Underwater synthetic image generation for multi-temporal monitoring of crustose coralline algae
Keywords: Underwater photogrammetry, Neural Radiance Field (NeRF), Synthetic image generation, multi-temporal monitoring, Radiometric correction, Ecological conservation
Abstract. Monitoring crustose coralline algae (CCA) is crucial for understanding the health and evolution of marine ecosystems. In particular, CCA-dominated assemblages serve as key indicators of ecological change, especially in the context of global climate pressures and ocean acidification. Developing robust tools to detect subtle and spatially distributed variations in their appearance is fundamental for early warning systems and practical conservation actions. However, acquiring multi-temporal underwater images with reliable ground truth is complex due to environmental variability and logistical challenges. This paper proposes a framework integrating underwater photogrammetry with Neural Radiance Fields (NeRF) to create synthetic images for multi-temporal ecological monitoring. The authors investigate the creation of synthetic views from consistent camera positions across various monitoring periods to enhance the consistency and interpretability of image-based evaluations over time.

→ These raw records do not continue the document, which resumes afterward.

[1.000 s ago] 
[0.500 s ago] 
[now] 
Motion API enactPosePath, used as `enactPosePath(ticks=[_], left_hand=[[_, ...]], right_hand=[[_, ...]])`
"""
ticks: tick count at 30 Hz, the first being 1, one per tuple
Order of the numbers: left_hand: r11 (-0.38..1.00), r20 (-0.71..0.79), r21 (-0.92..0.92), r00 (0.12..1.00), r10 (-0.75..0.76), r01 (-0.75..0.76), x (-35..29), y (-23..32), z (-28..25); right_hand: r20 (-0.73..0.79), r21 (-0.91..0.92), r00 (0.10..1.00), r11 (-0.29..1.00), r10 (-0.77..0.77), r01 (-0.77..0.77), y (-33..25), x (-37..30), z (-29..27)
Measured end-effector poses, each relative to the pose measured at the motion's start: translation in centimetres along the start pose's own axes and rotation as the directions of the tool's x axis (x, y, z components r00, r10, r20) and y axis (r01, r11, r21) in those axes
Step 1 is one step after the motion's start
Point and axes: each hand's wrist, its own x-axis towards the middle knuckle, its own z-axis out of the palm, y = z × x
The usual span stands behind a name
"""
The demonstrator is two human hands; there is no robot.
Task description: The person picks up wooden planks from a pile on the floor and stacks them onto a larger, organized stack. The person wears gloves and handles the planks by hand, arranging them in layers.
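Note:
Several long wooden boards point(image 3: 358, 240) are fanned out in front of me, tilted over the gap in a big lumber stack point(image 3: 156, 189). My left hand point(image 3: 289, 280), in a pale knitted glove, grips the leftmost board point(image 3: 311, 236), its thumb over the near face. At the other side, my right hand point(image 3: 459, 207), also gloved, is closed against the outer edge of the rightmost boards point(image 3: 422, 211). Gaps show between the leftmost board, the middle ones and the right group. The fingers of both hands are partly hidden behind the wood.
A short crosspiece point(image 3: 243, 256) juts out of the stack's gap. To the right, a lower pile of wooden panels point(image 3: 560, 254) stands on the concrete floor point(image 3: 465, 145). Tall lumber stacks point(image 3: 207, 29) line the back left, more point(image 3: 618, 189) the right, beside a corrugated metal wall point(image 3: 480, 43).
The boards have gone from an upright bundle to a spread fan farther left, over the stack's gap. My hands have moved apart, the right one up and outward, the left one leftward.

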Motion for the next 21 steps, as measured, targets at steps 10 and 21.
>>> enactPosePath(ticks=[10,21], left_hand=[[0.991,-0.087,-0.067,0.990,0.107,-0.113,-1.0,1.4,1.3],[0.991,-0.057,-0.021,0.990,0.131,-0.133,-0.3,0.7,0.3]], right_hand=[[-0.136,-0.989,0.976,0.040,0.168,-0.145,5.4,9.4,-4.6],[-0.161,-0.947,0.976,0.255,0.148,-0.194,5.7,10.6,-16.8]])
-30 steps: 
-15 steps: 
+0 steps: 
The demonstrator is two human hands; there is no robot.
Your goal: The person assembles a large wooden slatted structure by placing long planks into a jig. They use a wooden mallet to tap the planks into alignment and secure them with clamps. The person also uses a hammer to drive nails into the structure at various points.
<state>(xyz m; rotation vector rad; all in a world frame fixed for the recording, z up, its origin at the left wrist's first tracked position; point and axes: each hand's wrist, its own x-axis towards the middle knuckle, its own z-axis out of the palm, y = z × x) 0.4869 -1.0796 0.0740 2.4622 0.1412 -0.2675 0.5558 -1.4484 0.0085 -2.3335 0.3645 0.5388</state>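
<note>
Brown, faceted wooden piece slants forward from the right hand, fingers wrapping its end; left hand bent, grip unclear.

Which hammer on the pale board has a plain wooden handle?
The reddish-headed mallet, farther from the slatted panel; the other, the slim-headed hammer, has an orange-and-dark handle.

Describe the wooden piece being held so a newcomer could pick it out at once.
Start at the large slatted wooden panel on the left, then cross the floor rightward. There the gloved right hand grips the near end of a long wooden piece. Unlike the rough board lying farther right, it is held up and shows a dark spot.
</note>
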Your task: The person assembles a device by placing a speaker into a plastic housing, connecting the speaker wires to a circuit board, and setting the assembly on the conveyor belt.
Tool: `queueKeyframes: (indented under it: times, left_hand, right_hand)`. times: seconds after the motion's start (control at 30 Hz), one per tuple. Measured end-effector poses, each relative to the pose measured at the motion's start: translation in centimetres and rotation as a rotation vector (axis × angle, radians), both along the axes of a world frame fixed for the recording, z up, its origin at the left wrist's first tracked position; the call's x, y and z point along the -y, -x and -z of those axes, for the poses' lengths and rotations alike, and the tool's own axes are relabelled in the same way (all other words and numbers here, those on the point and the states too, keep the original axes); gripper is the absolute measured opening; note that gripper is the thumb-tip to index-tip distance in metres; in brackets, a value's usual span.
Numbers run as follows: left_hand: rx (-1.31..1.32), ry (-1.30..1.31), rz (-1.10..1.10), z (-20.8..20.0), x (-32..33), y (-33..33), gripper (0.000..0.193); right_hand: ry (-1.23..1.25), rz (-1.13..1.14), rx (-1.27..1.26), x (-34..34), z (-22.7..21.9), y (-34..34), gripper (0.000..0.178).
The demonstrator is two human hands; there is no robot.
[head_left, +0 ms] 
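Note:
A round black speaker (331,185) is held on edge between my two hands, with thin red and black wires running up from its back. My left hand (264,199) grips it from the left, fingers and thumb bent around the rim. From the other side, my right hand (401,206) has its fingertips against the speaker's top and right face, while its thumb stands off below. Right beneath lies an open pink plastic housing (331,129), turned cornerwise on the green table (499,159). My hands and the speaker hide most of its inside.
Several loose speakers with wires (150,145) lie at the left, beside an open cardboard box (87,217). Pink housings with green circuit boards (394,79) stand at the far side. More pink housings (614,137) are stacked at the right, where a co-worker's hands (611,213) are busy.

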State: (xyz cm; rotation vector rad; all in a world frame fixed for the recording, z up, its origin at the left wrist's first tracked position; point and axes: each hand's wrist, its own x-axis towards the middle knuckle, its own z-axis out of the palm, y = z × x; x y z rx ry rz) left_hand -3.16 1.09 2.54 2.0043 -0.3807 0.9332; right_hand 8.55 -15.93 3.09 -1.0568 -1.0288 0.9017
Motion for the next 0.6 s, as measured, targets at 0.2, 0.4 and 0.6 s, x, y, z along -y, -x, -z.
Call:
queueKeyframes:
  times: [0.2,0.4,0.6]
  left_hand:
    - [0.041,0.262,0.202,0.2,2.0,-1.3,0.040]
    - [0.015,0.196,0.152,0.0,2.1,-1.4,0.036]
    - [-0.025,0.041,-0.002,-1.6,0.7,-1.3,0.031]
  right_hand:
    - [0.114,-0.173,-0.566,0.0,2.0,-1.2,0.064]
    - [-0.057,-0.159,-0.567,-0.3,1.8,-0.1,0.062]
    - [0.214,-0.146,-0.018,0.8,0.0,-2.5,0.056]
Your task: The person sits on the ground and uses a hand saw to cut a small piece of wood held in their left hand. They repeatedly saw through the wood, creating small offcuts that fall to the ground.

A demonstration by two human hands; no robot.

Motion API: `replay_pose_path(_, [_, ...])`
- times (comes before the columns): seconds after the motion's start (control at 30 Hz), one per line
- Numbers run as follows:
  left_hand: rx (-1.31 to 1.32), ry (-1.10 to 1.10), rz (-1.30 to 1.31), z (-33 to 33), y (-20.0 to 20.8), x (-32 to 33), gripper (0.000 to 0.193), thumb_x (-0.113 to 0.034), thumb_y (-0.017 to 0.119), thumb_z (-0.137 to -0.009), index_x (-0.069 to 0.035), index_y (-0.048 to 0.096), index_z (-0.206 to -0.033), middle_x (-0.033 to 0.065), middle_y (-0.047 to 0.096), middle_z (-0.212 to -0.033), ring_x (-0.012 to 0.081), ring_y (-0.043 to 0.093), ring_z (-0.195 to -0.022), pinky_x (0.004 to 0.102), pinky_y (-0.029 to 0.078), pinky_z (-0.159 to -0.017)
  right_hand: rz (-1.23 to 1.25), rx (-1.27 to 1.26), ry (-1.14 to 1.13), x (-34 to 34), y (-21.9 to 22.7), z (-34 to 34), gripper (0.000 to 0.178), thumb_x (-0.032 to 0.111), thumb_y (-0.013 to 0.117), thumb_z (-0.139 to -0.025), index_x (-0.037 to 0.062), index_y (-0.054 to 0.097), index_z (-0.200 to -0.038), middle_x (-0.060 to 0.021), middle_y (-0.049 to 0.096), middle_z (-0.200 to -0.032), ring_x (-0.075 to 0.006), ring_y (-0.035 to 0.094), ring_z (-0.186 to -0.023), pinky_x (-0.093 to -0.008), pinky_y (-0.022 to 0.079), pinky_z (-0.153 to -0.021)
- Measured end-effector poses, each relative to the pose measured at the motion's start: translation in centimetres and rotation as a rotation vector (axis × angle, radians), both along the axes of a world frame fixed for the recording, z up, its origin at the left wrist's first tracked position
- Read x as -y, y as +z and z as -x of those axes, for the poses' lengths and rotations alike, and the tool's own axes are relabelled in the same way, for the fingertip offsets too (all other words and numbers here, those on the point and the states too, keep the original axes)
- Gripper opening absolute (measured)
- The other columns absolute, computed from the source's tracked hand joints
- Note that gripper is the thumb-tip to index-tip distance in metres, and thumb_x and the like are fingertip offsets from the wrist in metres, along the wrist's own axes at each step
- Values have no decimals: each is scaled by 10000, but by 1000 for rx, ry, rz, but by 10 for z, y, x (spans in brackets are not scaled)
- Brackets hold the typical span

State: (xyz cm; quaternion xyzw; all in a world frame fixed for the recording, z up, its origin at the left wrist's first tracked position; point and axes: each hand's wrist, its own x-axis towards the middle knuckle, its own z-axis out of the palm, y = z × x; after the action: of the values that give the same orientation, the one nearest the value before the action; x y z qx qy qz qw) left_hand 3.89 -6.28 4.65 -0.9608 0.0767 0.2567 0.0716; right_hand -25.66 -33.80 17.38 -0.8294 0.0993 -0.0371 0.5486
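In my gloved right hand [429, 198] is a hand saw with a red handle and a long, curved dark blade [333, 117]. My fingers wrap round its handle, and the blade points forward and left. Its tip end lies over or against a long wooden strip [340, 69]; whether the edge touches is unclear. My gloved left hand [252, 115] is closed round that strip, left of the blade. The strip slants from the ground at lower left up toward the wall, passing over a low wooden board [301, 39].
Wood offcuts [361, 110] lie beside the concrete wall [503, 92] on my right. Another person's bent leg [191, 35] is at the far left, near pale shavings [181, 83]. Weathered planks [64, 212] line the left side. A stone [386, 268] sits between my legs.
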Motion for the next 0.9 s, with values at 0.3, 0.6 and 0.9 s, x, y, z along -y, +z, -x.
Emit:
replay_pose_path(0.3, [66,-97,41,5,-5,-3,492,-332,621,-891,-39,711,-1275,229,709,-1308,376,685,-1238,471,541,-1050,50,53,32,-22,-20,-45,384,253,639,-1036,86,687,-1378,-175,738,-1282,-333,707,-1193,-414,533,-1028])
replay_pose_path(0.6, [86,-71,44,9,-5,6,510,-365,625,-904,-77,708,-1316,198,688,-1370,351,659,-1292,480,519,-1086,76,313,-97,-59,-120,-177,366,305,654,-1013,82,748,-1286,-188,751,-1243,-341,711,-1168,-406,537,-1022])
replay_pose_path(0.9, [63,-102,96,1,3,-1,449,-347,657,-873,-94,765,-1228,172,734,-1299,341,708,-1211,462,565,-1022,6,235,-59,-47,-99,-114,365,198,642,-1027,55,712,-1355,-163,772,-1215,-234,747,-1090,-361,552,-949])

More specifically, we have focused on generating synthesized images with the same camera pose across different epochs to assess expected environmental changes, enabling repeatable, ground-truth-validated tests of image-based monitoring techniques. A quantitative image comparison framework was developed, incorporating several metrics, such as Peak Signal-to-Noise Ratio (PSNR), Structural Similarity Index Measure (SSIM), and perceptual color difference (ΔE) within spatially constrained masks in specific regions of interest (ROIs). Results demonstrate the ability to detect chromatic alterations over time, with SSIM values indicating consistency and ΔE metrics revealing widespread perceptual changes. The methodology provides a robust and reproducible foundation for evaluating monitoring protocols and supporting ecological interpretation.